▸ **What the task requires**
Print the data below exactly, but only the lines from the one containing "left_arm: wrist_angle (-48" down to the one containing "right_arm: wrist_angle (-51", inclusive.

▸ **Provided data**
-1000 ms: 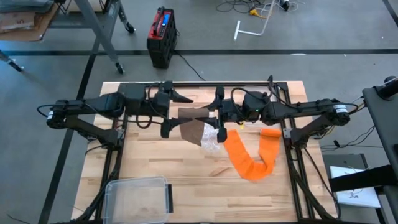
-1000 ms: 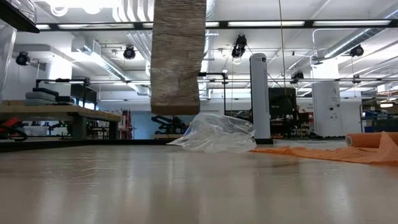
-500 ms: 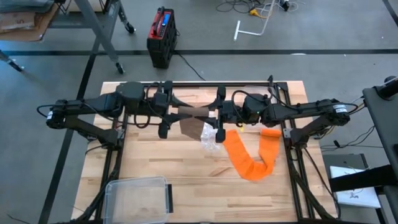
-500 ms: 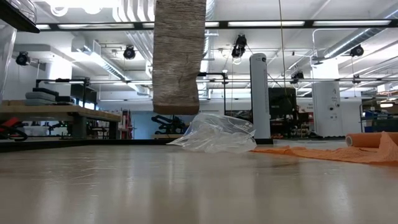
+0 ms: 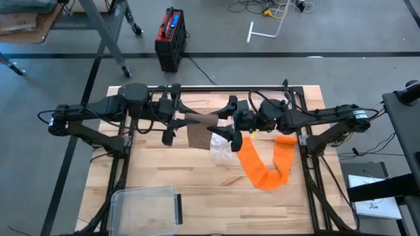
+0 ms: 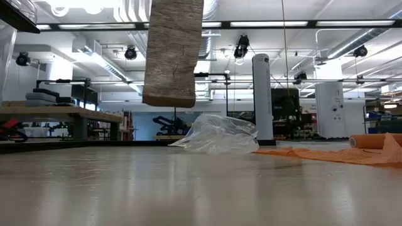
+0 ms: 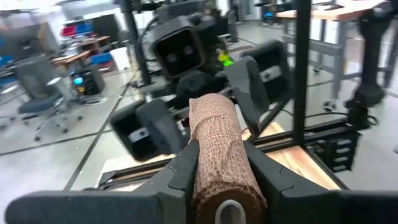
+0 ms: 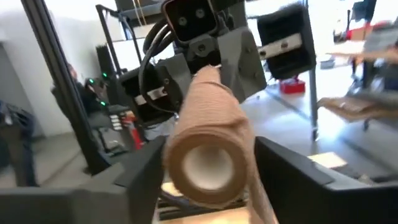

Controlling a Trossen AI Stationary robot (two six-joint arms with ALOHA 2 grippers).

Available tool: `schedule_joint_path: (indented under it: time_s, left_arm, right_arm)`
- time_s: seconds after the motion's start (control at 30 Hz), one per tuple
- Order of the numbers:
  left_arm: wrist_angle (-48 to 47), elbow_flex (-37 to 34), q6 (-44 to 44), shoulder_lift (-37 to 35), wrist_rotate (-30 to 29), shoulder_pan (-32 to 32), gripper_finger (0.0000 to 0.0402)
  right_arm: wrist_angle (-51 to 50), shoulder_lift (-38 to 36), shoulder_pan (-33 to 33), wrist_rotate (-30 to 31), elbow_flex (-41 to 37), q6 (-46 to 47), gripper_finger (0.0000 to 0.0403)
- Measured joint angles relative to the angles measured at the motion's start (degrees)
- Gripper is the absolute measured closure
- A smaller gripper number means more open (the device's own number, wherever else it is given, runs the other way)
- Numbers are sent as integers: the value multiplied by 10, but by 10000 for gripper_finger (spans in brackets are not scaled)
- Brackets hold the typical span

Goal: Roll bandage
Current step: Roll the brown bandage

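Since a second ago your left gripper (image 5: 176, 118) has closed onto the bandage roll (image 7: 217, 149) and your right gripper (image 5: 223, 128) has let go. The hanging tail (image 6: 173, 53) has swung left and tilted in the low view.

Left wrist view: the left fingers (image 7: 186, 167) are clamped on both sides of the tan roll, core end facing the camera. Right wrist view: the roll (image 8: 208, 143) sits between the right fingers (image 8: 146, 168), but they stand apart with a gap on each side, so no grip there. High view: the roll is held in the air over the back middle of the table (image 5: 197, 183), between the two grippers, with the loose tail (image 5: 198, 134) dropping toward the boards, clear of them.

To do this step well, keep the left clamp firm, turn the roll so the tail winds on square, and regrip with the right before the left lets go. Watch the tail edge; it hangs skewed and may wind crooked.

Farther off: a clear plastic wrapper (image 6: 217, 135) just beside the tail, an orange bandage (image 5: 262, 164) to the right, and a clear box (image 5: 146, 206) at the front left, all unmoved.
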Motion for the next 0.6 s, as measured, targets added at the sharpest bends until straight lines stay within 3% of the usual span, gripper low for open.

▸ **Result**
  left_arm: wrist_angle (-48 to 47), elbow_flex (-37 to 34), q6 (-44 to 44), shoulder_lift (-37 to 35), wrist_rotate (-30 to 29), shoulder_pan (-32 to 32), gripper_finger (0.0000 to 0.0402)
  right_arm: wrist_angle (-51 to 50), shoulder_lift (-38 to 36), shoulder_pan (-33 to 33), wrist_rotate (-30 to 31), elbow_flex (-41 to 37), q6 (-46 to 47), gripper_finger (0.0000 to 0.0403)

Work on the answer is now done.